Assigned task:
Below this sentence is a listing; return exactly its lines from the one with "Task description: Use" to the one with "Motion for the", both kept, and nothing more.

[Raw data — start]

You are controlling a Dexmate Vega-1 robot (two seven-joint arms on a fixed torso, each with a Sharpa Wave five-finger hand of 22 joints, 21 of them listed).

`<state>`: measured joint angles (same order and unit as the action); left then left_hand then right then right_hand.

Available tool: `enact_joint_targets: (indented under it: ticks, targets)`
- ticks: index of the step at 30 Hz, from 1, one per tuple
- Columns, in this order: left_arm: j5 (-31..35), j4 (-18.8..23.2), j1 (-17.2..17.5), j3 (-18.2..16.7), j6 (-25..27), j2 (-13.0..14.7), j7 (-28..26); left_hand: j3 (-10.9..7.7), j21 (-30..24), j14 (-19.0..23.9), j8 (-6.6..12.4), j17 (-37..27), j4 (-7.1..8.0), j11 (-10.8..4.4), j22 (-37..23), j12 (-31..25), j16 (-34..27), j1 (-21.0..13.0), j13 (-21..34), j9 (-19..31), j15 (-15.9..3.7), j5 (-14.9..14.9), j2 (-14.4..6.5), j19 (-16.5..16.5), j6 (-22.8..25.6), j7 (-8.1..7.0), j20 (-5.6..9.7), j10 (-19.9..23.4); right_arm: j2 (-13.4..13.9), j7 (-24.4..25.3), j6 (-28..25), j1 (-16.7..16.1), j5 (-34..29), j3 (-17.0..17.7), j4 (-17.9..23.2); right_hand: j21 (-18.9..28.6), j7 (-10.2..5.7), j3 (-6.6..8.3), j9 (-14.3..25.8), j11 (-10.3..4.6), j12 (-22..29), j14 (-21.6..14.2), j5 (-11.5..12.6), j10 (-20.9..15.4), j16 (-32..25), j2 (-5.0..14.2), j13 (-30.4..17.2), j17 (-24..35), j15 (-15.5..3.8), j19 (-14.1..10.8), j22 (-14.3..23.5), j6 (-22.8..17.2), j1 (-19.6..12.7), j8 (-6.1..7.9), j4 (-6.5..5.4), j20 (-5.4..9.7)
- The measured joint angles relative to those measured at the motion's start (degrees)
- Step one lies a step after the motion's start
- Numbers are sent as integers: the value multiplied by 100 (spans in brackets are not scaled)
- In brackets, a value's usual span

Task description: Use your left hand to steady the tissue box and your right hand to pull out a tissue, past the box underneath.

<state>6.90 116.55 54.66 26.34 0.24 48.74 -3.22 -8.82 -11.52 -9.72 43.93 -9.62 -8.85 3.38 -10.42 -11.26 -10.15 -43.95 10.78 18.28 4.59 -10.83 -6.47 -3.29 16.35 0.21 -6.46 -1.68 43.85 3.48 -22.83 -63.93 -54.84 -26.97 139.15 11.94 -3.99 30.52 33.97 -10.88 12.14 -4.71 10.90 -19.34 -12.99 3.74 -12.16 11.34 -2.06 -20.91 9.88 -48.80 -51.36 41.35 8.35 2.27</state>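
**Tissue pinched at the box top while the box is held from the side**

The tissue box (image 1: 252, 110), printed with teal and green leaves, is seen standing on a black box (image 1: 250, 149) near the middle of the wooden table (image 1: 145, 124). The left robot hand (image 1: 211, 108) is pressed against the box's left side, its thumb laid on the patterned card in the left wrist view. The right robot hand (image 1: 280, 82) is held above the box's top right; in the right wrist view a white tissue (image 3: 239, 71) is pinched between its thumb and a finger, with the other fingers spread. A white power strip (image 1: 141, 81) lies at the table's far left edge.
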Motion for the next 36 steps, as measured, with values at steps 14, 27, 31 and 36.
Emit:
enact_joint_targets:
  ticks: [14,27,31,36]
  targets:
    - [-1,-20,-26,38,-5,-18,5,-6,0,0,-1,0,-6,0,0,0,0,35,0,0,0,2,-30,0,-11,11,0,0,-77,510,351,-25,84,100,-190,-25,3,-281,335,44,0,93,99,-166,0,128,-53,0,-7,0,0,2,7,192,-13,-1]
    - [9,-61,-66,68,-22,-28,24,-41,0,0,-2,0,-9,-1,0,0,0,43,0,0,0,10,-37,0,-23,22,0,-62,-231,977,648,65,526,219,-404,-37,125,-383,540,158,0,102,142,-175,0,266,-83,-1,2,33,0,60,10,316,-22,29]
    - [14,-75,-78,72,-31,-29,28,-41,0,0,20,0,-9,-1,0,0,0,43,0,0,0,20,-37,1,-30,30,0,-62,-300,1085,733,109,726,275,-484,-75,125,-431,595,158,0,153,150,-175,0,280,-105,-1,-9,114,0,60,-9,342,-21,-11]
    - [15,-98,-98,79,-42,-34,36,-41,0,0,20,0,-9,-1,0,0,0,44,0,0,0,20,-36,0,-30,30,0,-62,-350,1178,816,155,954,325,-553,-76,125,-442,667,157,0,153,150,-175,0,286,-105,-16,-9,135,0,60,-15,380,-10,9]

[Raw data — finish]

Response area:
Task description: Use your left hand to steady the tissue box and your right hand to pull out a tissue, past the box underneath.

<state>6.90 116.55 54.66 26.34 0.24 48.74 -3.22 -8.82 -11.52 -9.72 43.93 -9.62 -8.85 3.38 -10.42 -11.26 -10.15 -43.95 10.78 18.28 4.59 -10.83 -6.47 -3.29 16.35 0.21 -6.46 -1.68 43.85 3.48 -22.83 -63.93 -54.84 -26.97 139.15 11.94 -3.99 30.52 33.97 -10.88 12.14 -4.71 10.90 -19.34 -12.99 3.74 -12.16 11.34 -2.06 -20.91 9.88 -48.80 -51.36 41.35 8.35 2.27</state>
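**Tissue pinched at the box top while the box is held from the side**

The tissue box (image 1: 252, 110), printed with teal and green leaves, is seen standing on a black box (image 1: 250, 149) near the middle of the wooden table (image 1: 145, 124). The left robot hand (image 1: 211, 108) is pressed against the box's left side, its thumb laid on the patterned card in the left wrist view. The right robot hand (image 1: 280, 82) is held above the box's top right; in the right wrist view a white tissue (image 3: 239, 71) is pinched between its thumb and a finger, with the other fingers spread. A white power strip (image 1: 141, 81) lies at the table's far left edge.
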Motion for the next 36 steps, as measured, with values at steps 14, 27, 31 and 36.

The exercise has no further content.